- [WORK TASK]: Retype the whole listing exactly.

- [AVAILABLE DATA]:
>>>>>

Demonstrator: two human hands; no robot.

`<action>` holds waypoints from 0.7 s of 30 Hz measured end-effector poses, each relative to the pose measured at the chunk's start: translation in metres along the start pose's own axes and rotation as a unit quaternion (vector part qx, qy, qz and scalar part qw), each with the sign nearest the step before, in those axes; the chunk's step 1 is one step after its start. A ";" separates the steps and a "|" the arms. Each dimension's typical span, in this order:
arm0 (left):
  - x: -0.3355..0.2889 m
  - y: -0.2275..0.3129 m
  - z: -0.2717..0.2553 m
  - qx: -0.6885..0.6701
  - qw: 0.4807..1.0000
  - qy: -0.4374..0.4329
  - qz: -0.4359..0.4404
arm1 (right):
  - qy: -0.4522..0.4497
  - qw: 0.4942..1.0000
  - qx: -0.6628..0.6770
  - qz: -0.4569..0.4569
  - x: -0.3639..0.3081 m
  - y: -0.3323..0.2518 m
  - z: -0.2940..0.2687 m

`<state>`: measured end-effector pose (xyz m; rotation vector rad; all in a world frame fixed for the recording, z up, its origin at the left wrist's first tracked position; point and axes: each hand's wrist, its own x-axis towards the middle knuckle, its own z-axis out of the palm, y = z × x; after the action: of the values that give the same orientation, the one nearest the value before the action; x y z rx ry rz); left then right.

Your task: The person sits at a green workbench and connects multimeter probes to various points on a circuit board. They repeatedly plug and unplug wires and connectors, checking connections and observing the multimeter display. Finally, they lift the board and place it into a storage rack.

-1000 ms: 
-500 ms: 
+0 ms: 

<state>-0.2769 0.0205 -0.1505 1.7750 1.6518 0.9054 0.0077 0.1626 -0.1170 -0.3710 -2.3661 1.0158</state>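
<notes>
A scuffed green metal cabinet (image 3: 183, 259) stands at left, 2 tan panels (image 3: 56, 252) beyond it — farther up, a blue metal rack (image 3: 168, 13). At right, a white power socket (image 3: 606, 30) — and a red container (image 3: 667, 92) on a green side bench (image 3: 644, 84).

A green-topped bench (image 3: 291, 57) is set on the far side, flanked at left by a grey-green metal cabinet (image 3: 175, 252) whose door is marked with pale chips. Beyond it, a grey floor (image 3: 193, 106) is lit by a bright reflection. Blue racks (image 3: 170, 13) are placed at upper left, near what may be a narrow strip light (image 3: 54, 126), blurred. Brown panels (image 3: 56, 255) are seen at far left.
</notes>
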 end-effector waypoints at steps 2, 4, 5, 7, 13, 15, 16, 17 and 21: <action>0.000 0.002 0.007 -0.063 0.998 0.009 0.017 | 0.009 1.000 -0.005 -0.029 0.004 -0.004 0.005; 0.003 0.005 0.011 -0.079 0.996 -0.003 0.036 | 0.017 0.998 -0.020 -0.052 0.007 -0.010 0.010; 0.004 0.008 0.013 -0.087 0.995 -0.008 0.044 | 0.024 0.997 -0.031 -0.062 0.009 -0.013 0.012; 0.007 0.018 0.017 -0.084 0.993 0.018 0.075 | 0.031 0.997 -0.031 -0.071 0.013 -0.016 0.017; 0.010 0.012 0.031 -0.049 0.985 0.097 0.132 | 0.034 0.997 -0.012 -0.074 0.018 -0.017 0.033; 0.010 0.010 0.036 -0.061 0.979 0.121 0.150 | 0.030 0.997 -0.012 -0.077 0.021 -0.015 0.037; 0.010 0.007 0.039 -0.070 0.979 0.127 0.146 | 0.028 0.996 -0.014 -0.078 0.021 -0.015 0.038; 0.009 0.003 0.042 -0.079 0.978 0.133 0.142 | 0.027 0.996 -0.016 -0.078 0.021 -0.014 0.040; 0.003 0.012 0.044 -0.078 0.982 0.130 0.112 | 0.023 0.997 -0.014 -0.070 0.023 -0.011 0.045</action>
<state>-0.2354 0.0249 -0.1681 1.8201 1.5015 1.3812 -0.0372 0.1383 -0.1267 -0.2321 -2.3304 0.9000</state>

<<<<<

- [ANSWER BELOW]:
Demonstrator: two human hands; no robot.

`<action>` holds waypoints from 0.7 s of 30 Hz measured end-effector poses, each relative to the pose measured at the chunk's start: translation in metres along the start pose's own axes and rotation as a unit quaternion (vector part qx, qy, qz and scalar part qw), each with the sign nearest the step before, in those axes; the chunk's step 1 is one step after its start. A ";" separates the steps and a "|" the arms. Each dimension's typical span, in this order:
arm0 (left):
  - x: -0.3355..0.2889 m
  - y: -0.2275..0.3129 m
  - z: -0.2717..0.2553 m
  - qx: -0.6885..0.6701
  - qw: 0.4807..1.0000
  - qy: -0.4374..0.4329
  - qz: -0.4359..0.4404
arm1 (right):
  - qy: -0.4522..0.4497
  - qw: 0.4942..1.0000
  - qx: -0.6628..0.6770
  - qz: -0.4569..0.4569
  - x: -0.3639..0.3081 m
  - y: -0.3323..0.2518 m
  - z: -0.2940..0.2687 m

`<state>`: measured end-effector pose (xyz m; rotation vector rad; all in a world frame fixed for the recording, z up, its origin at the left wrist's first tracked position; point and axes: each hand's wrist, its own x-axis towards the middle knuckle, its own z-axis out of the palm, y = z × x; after the action: of the values that give the same orientation, the one nearest the value before the action; x y z rx ry rz); left then right.

Your task: The person sits at a green workbench and connects multimeter probes to various points on a circuit board. They repeatedly plug and unplug wires and connectors, checking connections and observing the multimeter display. Finally, they lift the board and place it into a storage rack.

-1000 ms: 
-500 ms: 
+0 ms: 

<state>-0.2769 0.0205 -0.1505 1.7750 1.6518 0.9054 0.0077 0.1626 -0.1170 -0.3710 -2.3661 1.0158</state>
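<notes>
A scuffed green metal cabinet (image 3: 183, 259) stands at left, 2 tan panels (image 3: 56, 252) beyond it — farther up, a blue metal rack (image 3: 168, 13). At right, a white power socket (image 3: 606, 30) — and a red container (image 3: 667, 92) on a green side bench (image 3: 644, 84).

A green-topped bench (image 3: 291, 57) is set on the far side, flanked at left by a grey-green metal cabinet (image 3: 175, 252) whose door is marked with pale chips. Beyond it, a grey floor (image 3: 193, 106) is lit by a bright reflection. Blue racks (image 3: 170, 13) are placed at upper left, near what may be a narrow strip light (image 3: 54, 126), blurred. Brown panels (image 3: 56, 255) are seen at far left.
</notes>
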 end-effector waypoints at steps 2, 4, 5, 7, 13, 15, 16, 17 and 21: <action>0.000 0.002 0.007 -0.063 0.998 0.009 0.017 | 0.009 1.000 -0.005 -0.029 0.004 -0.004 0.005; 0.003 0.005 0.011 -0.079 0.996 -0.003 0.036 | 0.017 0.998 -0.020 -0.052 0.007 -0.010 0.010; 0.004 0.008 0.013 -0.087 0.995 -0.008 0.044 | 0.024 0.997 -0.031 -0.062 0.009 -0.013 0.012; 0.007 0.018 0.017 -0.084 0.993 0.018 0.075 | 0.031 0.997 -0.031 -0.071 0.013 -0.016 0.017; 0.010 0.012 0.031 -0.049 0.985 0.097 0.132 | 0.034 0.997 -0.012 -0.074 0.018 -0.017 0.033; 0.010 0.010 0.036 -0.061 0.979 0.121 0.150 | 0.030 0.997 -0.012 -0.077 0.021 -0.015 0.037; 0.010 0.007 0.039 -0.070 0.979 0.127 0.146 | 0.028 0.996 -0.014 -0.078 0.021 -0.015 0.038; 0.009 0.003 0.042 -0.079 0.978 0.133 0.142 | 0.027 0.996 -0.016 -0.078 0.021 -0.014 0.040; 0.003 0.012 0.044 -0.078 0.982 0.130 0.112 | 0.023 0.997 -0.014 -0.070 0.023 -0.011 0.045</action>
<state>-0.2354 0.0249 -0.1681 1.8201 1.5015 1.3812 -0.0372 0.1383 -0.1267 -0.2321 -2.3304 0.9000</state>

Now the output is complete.